Over the past few decades, many developed countries have experienced sharp rises in home birth rates. While the number of home births in most of these countries remains low, the trends are striking. For example, home births in the US increased by almost 30% between 2004 and 2009. Similarly, the fraction of home births in the UK almost tripled between 1990 and 2006 and out-of-hospital births in Canada more than quadrupled between 1991 and 2009.
Despite these trends, there is still a lot of controversy among scientists and the media on the risks associated with home births. This prompted us to investigate the impact of home births on the short-term health of newborns. We found evidence that hospital births were significantly safer in terms of infant mortality but only for those women in the poorer half of the population. For richer women, giving birth at home was just as safe.
Our study used data on 356,412 Dutch women deemed to be in the low-risk pregnancy category who delivered between 2000 and 2008. The Netherlands is an ideal setting to study this question because it is the only developed country where home births are widespread: between 2000 and 2008, about 25% of births took place at home.

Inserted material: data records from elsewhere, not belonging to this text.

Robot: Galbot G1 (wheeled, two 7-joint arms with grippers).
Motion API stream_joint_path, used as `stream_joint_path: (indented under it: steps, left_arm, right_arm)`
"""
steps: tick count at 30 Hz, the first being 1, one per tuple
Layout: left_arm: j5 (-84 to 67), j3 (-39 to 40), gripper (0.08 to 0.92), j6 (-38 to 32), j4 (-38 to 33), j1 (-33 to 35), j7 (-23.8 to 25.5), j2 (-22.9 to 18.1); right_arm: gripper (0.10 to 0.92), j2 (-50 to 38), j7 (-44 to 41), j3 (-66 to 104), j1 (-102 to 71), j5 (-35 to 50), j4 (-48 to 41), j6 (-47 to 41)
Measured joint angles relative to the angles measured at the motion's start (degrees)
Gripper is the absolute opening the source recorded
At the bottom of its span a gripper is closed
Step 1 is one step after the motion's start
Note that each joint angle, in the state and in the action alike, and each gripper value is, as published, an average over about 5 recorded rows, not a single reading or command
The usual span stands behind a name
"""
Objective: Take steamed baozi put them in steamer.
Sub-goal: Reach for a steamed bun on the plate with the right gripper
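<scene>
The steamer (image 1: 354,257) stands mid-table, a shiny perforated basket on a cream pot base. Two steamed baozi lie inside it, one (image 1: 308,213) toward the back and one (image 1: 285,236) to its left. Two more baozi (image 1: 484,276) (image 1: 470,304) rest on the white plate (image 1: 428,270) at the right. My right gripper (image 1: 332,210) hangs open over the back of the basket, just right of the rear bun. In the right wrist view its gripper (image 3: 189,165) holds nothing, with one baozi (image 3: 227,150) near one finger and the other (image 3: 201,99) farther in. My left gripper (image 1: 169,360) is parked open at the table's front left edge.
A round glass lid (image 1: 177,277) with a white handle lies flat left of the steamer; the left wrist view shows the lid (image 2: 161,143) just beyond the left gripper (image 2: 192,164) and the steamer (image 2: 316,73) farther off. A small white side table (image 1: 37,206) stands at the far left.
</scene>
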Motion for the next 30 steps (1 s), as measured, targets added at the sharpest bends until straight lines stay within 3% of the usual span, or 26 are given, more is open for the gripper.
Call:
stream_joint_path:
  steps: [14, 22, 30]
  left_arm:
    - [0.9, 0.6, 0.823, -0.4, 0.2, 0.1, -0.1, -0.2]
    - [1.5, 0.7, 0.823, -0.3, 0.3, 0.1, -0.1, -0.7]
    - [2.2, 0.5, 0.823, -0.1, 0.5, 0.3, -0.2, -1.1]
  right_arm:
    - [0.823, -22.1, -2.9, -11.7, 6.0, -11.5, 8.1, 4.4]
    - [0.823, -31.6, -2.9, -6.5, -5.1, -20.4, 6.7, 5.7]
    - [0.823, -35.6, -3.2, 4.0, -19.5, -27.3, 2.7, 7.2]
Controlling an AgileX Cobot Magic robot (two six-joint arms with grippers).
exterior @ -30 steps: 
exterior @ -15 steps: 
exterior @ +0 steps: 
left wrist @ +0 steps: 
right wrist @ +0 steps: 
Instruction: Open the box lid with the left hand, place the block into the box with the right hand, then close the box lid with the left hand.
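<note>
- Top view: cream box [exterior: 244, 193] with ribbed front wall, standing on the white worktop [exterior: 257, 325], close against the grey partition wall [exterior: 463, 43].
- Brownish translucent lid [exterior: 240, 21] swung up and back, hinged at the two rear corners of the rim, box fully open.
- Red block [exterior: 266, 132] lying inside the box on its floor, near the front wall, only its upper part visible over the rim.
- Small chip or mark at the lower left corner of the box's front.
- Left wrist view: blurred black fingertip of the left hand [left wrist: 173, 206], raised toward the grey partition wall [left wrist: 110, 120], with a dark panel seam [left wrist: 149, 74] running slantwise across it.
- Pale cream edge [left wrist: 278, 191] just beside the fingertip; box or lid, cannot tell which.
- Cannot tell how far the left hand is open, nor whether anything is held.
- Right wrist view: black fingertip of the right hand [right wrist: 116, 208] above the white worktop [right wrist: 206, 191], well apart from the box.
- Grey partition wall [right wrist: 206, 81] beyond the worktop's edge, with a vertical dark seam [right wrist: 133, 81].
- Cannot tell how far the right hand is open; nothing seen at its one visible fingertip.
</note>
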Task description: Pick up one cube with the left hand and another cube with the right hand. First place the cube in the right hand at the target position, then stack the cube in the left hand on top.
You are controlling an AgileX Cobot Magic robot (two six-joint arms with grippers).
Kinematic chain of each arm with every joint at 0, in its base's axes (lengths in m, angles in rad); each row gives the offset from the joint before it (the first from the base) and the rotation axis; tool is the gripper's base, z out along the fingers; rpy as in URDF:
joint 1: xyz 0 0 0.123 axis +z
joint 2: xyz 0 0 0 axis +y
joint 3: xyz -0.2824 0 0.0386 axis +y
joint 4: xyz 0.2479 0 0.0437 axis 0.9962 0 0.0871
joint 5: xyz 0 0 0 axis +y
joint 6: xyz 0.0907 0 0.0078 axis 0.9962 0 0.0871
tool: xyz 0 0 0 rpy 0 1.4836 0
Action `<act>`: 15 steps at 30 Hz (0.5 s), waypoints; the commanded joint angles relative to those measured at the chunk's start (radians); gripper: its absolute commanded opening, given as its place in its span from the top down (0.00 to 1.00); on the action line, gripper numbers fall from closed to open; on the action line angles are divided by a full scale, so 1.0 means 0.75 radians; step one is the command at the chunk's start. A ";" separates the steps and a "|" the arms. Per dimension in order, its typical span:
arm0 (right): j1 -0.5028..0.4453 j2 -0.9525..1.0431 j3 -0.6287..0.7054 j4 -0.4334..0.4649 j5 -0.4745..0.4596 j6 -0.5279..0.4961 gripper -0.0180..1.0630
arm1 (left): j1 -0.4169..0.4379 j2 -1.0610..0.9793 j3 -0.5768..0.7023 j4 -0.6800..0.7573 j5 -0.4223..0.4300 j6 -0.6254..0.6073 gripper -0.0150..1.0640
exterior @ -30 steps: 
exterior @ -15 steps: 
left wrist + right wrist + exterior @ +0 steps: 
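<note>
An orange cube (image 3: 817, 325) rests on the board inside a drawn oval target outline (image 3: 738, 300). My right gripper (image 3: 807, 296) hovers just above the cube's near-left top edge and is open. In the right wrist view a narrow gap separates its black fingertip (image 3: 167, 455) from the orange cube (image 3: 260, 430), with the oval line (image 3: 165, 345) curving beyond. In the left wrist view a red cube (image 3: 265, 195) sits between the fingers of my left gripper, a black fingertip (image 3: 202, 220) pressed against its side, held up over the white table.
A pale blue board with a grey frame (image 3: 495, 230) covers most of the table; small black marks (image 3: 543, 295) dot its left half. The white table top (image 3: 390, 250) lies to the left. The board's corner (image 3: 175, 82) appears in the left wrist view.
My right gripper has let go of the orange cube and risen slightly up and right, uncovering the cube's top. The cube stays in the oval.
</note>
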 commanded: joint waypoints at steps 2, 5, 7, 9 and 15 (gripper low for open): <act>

In addition, the Dutch institutional setup allows us to investigate place-of-birth effects (home versus hospital) independently from provider-effects (obstetrician versus midwife). This is because Dutch maternity care is based on a system of risk selection where low-risk women can choose between a home or a hospital birth and in both cases the delivery is supervised by a midwife without a doctor being present. In contrast, high-risk women are always required to give birth in a hospital under the supervision of an obstetrician.
The Netherlands is a country where the childbirth system is a major policy issue because the Dutch mortality rate within the first seven days of life (seven-day mortality) is one of the highest in Europe and the contribution of home births to this is hotly debated.
The problem in the raw data
Location of delivery and newborn health outcomes are related in the raw data. Historical data shows that seven-day mortality declined from 4.25 deaths per 1,000 births in 1980-85 to 2.42 deaths in 2005-09, while the share of hospital births increased from 61.25% to 72.06%. In addition, most of the mortality decline between 2000–2008 comes from newborns weighing more than 2,500g, who are more likely to be low-risk and so eligible for home births.
However, these raw correlations can be misleading: even among low-risk women, those who give birth at home or in a hospital may have different risk factors, with riskier deliveries usually taking place in a hospital. Therefore, babies born in a hospital often have more health problems than babies born at home and simple comparisons of these two groups are misleading.
Our study has an innovative solution to circumvent this problem. We noticed that some women end up giving birth at home or in a hospital depending on how far they live from the nearest obstetric ward. For example, women living within 2-4km of a hospital are almost 10% more likely to deliver in a hospital than those living at least 11km away.
Using this observation, we compared two groups of low-risk women who are identical, except that the women in one group have a higher probability of delivering in a hospital only because they live closer to a hospital.
Hospitals reduce infant deaths for some people
We found that giving birth in a hospital leads to large reductions in infant mortality. Our calculations suggest that the rise in hospital births explains roughly 46%–49% of the reduction in infant mortality in the Netherlands between 1980 and 2009. However, these findings do not equally apply to all low-risk women.
All the mortality reduction we find is driven by births from the poorer half of the Dutch population while in the richer half home births seem as safe for the child as hospital births. It’s not clear why, but it may be because risk selection is more difficult and less precise for women with lower socioeconomic status, for example due to more difficult communication with the midwife.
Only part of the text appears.